Così, il sangue, uscendo dal lato sinistro del cuore, passa attraverso le arterie, i capillari e le vene di tutto il corpo e poi ritorna al cuore, ma alla metà destra di esso. Il cerchio si chiude. Questo percorso di sangue è chiamato il grande, o corporeo, circolo della circolazione sanguigna.

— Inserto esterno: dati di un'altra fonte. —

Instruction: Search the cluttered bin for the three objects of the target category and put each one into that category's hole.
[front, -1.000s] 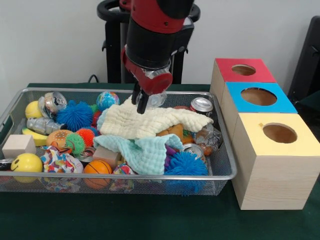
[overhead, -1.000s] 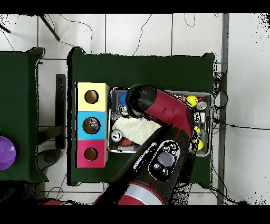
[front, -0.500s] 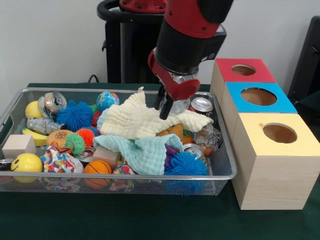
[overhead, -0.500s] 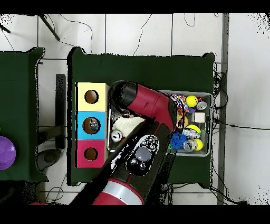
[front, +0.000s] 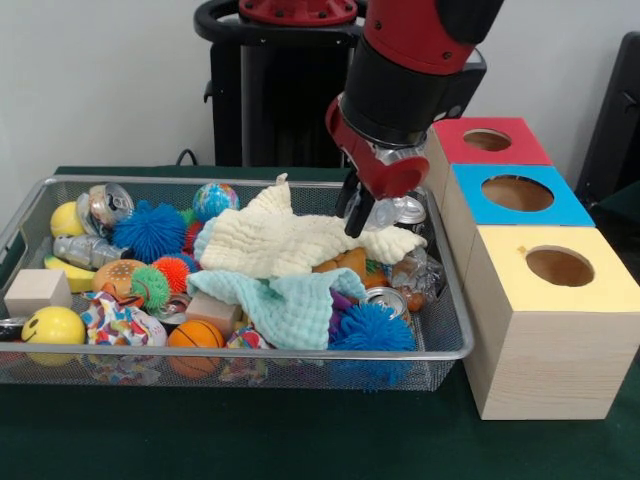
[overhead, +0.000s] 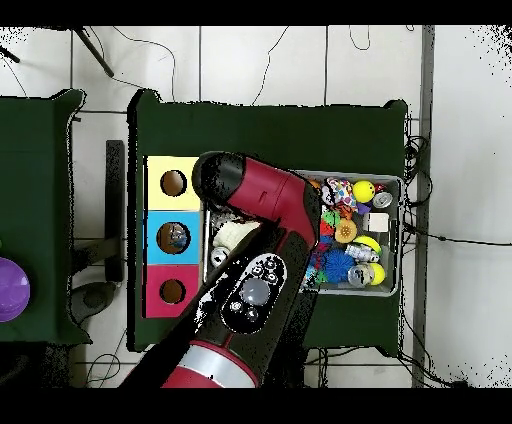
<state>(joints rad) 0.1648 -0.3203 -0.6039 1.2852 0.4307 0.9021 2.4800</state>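
Note:
My gripper (front: 358, 214) hangs over the right end of the wire bin (front: 455, 330), shut on a crumpled silvery can (front: 382, 212) that it holds above the cream cloth (front: 300, 243). Just behind it stands another can (front: 411, 208). More cans lie in the bin: one at the back left (front: 108, 203), a crushed one (front: 85, 250) below it, and one near the front right (front: 386, 299). Right of the bin stand the red box (front: 487, 140), blue box (front: 517, 192) and yellow box (front: 558, 267), each with a round hole. In the overhead view the arm (overhead: 260, 200) hides the gripper.
Balls, spiky toys, wooden blocks and a mint cloth (front: 295, 305) fill the bin. In the overhead view something shiny shows inside the blue box's hole (overhead: 173, 238). A black stand (front: 260, 90) rises behind the bin.
The gripper has carried the silvery can to the right, from over the middle of the cream cloth to the bin's right end near the boxes.

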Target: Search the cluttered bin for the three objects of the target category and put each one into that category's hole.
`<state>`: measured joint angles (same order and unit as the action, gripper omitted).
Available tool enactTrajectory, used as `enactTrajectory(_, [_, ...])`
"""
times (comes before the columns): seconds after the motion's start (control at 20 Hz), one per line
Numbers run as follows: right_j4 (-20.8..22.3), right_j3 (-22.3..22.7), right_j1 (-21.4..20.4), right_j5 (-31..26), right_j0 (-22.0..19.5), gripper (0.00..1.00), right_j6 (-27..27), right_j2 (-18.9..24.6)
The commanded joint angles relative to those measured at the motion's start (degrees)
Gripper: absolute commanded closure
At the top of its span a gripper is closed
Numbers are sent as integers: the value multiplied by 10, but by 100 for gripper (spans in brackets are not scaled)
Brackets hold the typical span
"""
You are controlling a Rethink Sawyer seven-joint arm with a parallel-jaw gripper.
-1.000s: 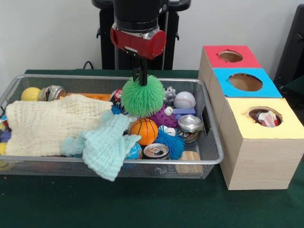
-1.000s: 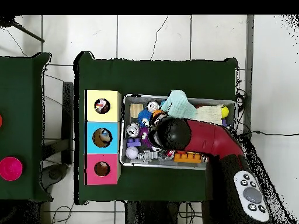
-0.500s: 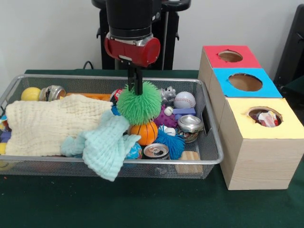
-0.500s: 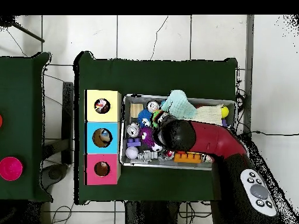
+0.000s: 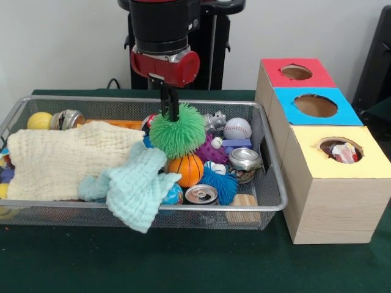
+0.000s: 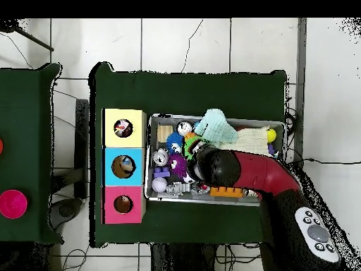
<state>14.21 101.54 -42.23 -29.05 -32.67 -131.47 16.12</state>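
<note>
- No brand, label or writing can be read on any of the things in either view
- The silver wire-mesh bin [image 5: 269,201] stands on the dark green worktop [image 5: 183,262]; inside it lie a cream waffle-weave cloth [image 5: 61,162] at the left and a pale mint cloth [image 5: 137,192] whose corner hangs over the front rim
- Right of the cloths in the bin: an orange mini basketball [image 5: 186,168], a purple spiky ball [image 5: 212,151], a blue fuzzy ball [image 5: 221,183], a white baseball [image 5: 237,128], a silver drinks can seen end-on [image 5: 201,194], a second crushed silver can [image 5: 244,160] and a pale wooden block [image 5: 243,207] by the front rim; a yellow ball [image 5: 39,120] sits in the far left corner
- The black pincer [image 5: 169,113] below the red wrist is closed tight on the green fuzzy pom-pom ball [image 5: 178,131]; the ball hangs above the bin, just over the basketball and beside the purple spiky ball; in the overhead view the green ball [image 6: 192,145] shows at the arm's tip
- Just beside the bin stands a row of three wooden boxes, each with a round hole: the red-topped box [image 5: 296,72], the blue-topped box [image 5: 314,105] and the yellow-topped box [image 5: 339,152]; something red and white lies inside the yellow hole; I cannot tell the contents of the other two from the front
</note>
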Motion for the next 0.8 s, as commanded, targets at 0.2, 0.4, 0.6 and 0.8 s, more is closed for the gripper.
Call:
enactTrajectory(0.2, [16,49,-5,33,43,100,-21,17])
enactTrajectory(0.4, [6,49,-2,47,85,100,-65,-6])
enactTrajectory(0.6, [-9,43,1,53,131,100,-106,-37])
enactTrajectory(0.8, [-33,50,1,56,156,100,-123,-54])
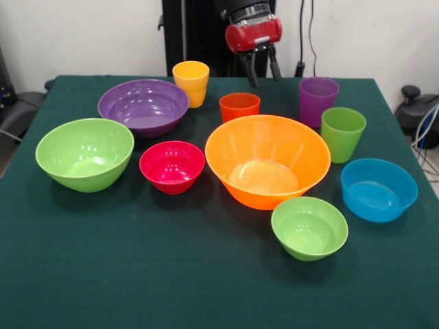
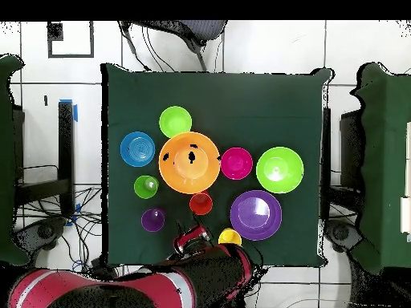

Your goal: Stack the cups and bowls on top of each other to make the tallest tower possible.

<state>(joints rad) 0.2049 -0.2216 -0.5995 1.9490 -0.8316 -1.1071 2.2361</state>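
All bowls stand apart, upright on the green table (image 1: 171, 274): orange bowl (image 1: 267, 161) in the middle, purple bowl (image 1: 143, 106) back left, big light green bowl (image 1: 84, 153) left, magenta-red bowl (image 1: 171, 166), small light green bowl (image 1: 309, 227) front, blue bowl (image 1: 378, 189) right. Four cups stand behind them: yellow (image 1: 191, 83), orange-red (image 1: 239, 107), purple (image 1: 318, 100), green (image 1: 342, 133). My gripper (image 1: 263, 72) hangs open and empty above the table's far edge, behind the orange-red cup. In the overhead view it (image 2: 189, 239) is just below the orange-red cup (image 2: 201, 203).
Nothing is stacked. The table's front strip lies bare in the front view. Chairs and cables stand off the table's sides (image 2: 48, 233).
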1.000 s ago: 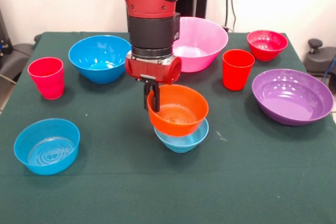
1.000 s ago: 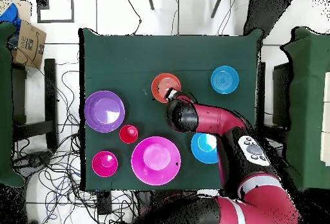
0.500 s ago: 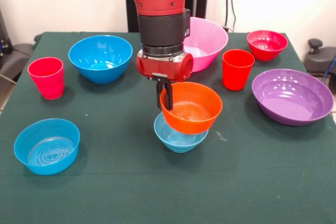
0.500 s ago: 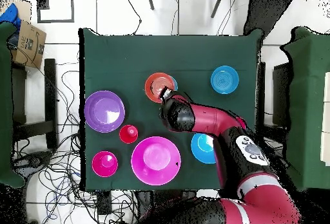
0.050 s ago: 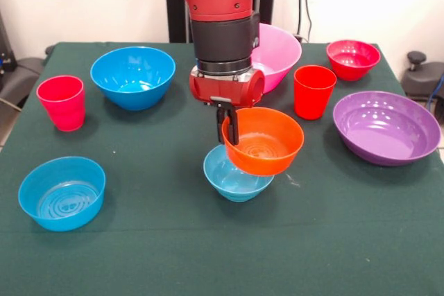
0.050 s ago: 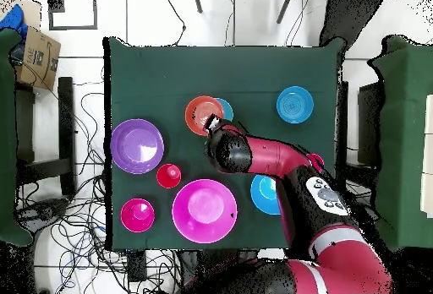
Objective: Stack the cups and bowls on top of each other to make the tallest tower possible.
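I have the gripper (image 5: 232,126) clamped on the near-side rim of the small orange bowl (image 5: 263,142), one finger inside the wall and one outside, so the bowl hangs level and mouth-up from the jaws. It is lifted clear of the surface (image 5: 173,240) and sits partly over the small light-blue bowl (image 5: 232,178), offset toward the purple bowl's side; in the overhead view the orange bowl (image 6: 201,113) hides most of the light-blue one (image 6: 225,107). A rim pinch makes sense here, as the bowl is too wide to span.

The rest of the pieces lie spread out singly. The deep blue bowl (image 5: 132,74), the large pink bowl (image 5: 274,53) and the small red bowl (image 5: 352,57) sit along the robot-side edge. The purple bowl (image 5: 385,126) is by the side edge with the orange-red cup (image 5: 313,91) between it and the pink bowl. The pinkish-red cup (image 5: 61,102) and the small blue bowl (image 5: 61,192) are at the opposite side.

I judge the tower barely begun: nothing is nested at this moment, and the orange bowl needs a base chosen beneath it.
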You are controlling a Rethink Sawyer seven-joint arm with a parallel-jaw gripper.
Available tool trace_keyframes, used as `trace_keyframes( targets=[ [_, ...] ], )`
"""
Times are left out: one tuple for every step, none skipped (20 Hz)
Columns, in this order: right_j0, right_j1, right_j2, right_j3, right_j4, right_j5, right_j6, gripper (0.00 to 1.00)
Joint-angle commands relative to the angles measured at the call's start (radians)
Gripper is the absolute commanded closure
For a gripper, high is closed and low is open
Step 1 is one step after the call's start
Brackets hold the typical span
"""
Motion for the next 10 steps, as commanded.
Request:
trace_keyframes(
  targets=[
    [0.031,0.014,0.036,0.004,-0.007,0.091,0.039,1.0],
    [0.031,0.012,0.035,0.002,-0.007,0.098,0.035,1.0],
    [0.031,0.01,0.034,0.003,-0.006,0.102,0.034,1.0],
    [0.031,0.008,0.033,0.004,-0.007,0.105,0.034,1.0],
    [0.031,0.007,0.032,0.005,-0.007,0.106,0.033,1.0],
    [0.031,0.006,0.031,0.006,-0.007,0.108,0.033,1.0],
    [0.03,0.007,0.031,0.007,-0.008,0.106,0.033,1.0],
    [0.028,0.008,0.032,0.008,-0.008,0.106,0.032,1.0],
    [0.027,0.007,0.032,0.009,-0.008,0.108,0.031,1.0],
    [0.026,0.005,0.032,0.009,-0.009,0.11,0.029,1.0]
  ],
)
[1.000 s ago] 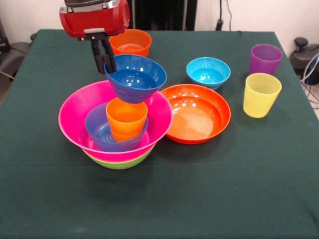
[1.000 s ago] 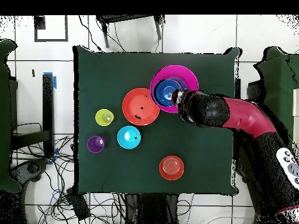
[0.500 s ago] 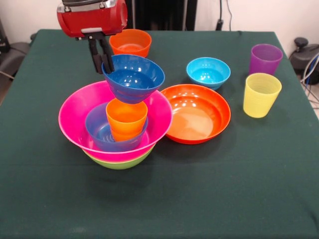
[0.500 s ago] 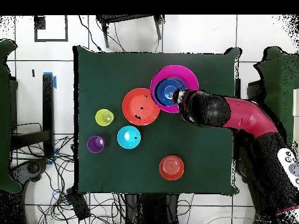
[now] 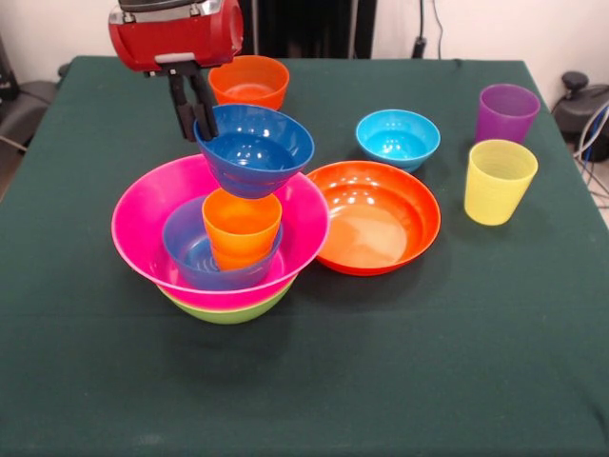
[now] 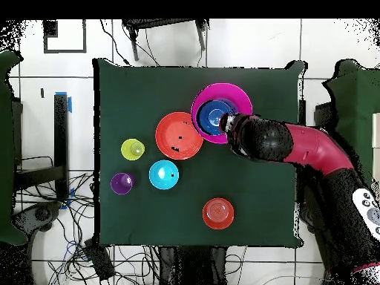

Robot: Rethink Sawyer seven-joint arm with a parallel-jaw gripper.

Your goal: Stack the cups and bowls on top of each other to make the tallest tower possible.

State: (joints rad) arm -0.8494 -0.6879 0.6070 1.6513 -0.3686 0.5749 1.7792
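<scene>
From the front, the gripper (image 5: 193, 112) is pinching the rim of the dark blue bowl (image 5: 255, 149), holding it above the orange cup (image 5: 242, 227) in the tower (image 5: 220, 238). From overhead, the shallow orange bowl (image 6: 178, 135), cyan bowl (image 6: 163, 174), small orange bowl (image 6: 218, 213), yellow cup (image 6: 133, 149) and purple cup (image 6: 122, 182) are sitting unstacked on the bench (image 6: 252, 200), so I judge the task roughly half done.

Green-clothed table (image 6: 133, 89) — white tiled floor (image 6: 252, 44), tangled cables (image 6: 133, 260)
</scene>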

Dalla metà destra del cuore, attraverso il ventricolo destro, il sangue venoso scorre nelle arterie polmonari * che lo portano ai polmoni. Le arterie polmonari, che si ramificano all'interno dei polmoni in vasi più piccoli, passano gradualmente nei capillari, intrecciando gli alveoli (vedi Fig. 17). Anche in questo caso, lo scambio di gas avviene solo di natura inversa rispetto a quella del tessuto: l'anidride carbonica scorre dal sangue nell'aria, l'ossigeno dal sangue nel sangue; sangue venoso che passa attraverso i polmoni, si trasforma in arterioso e più lontano lungo le vene polmonari ritorna al cuore - nell'atrio sinistro. Così, il sangue, uscendo dal ventricolo destro, passa attraverso le arterie polmonari, i capillari dei polmoni e ritorna attraverso le vene polmonari al cuore, alla metà sinistra di esso. Il cerchio si chiuse di nuovo. Questo percorso di sangue, in contrasto con il primo, è chiamato il circolo piccolo o polmonare della circolazione sanguigna.

* L'arteria che si estende dal ventricolo destro, chiamato "tronco polmonare", è divisa in due arterie polmonari, raggiungendo rispettivamente il polmone destro e quello sinistro.